— Ну как, хочешь заниматься, разбойник? — спросил он меня. — Подожди, сейчас спущусь.
Через несколько мгновений он уже был рядом со мной, пожал мне руку и спросил:
— Ты где живешь?
— В Нью-Джерси, — ответил я, — там у жены дом.
— Она американка?
— Нет, итальянка. Она приехала в Америку с семьей еще ребенком и тут получила образование.
— Я понимаю, — сказал маэстро, — что тебе очень неудобно приезжать сюда, слишком далеко. Поэтому сделаем так: один день будем заниматься здесь, другой — в Нью-Йорке, в Эн-Би-Си.
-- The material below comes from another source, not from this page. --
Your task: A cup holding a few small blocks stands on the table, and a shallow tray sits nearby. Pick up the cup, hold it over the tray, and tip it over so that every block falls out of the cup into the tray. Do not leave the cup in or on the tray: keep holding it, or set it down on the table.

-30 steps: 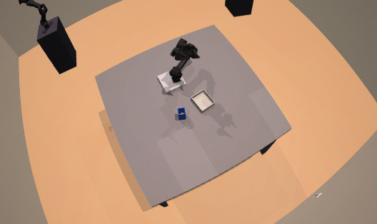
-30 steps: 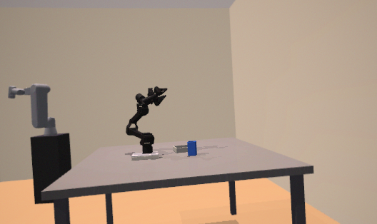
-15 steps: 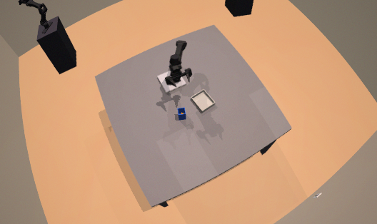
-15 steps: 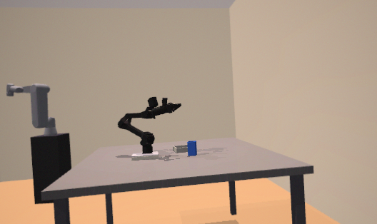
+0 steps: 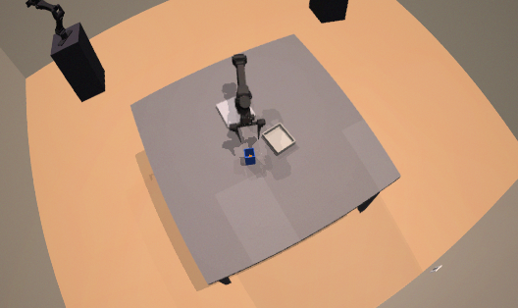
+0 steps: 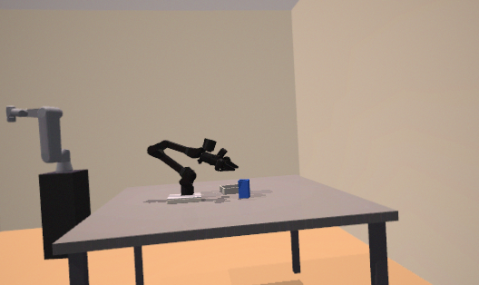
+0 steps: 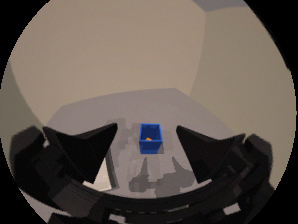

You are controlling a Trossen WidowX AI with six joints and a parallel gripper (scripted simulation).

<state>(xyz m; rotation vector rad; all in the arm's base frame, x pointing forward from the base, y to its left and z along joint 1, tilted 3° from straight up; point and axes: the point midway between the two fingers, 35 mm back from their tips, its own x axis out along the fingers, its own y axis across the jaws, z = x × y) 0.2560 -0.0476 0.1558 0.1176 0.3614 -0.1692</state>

Мы перешли в кабинет. На рояле в прекраснейших рамках стояли фотографии Верди с дарственными надписями. Чтобы поднять крышку рояля, маэстро пришлось переставить одну из них. Помню, он приподнял ее очень бережно, едва ли не с религиозным благоговением, словно реликвию. Точно так священник держит Библию во время богослужения. Маэстро взял клавир «Отелло» и сказал:
— Мне подарил его сам Верди после моего первого исполнения оперы в «Ла Скала» с Таманьо. Таманьо пел тогда в «Ла Скала» последний год.
Он сыграл вступление, а потом произнес:
— Попробуем первый речитатив. Знаешь, у Верди речитативы держат всю оперу.
Маэстро сам спел реплику хора «Si calmt la bufera», и я подхватил: «Roderigo ebben che pensi?»
Не припомню уж теперь, сколько раз маэстро заставлял меня повторять этот речитатив! Он пел мне каждую фразу и объяснял ее смысл в зависимости от выразительности, будь то пиано или форте, мажор или минор.
Маэстро посоветовал мне никогда не пренебрегать словом, которое — особенно в «Отелло» — так же важно, как музыка. Каждый раз, когда мы начинали все da capo, маэстро требовал от меня все большего и большего, стремясь ближе подойти к совершенству.
Я оказался в совсем необычном для меня мире. И старался сделать все, что мог, чтобы удовлетворить маэстро.
— Надо вкладывать в работу как можно больше желания, — повторял он. — Обрати внимание на восьмые и шестнадцатые ноты, но не нужно сольфеджио; если музыку исполняют так, как она написана, она ничего не выражает. Никогда не пренебрегай слабыми темпами, напротив, обращай на них особое внимание; сильный темп сам по себе уже акцентирован — в силу своей природы, значит, его не приходится усиливать, а слабый, напротив, нужно подчеркнуть.
Помню, маэстро хотел слышать pianissimo на фразе «Ed io rimango di Sua moresca, l'alfiere» («И я остаюсь вашего величества офицером»). Это «ed io» — чистое ре — он хотел piano, но такое, которое выражало бы недоброе намерение, словно человек что-то зло цедит сквозь зубы. Сколько раз повторял я это начало, не растягивая, а четко и быстро, как бы ударяя языком по мундштуку гобоя. И трель на слове alfiere мы тоже долго отрабатывали. Маэстро хотел, чтобы тут была действительно трель, но тоже «плохая», «развязная».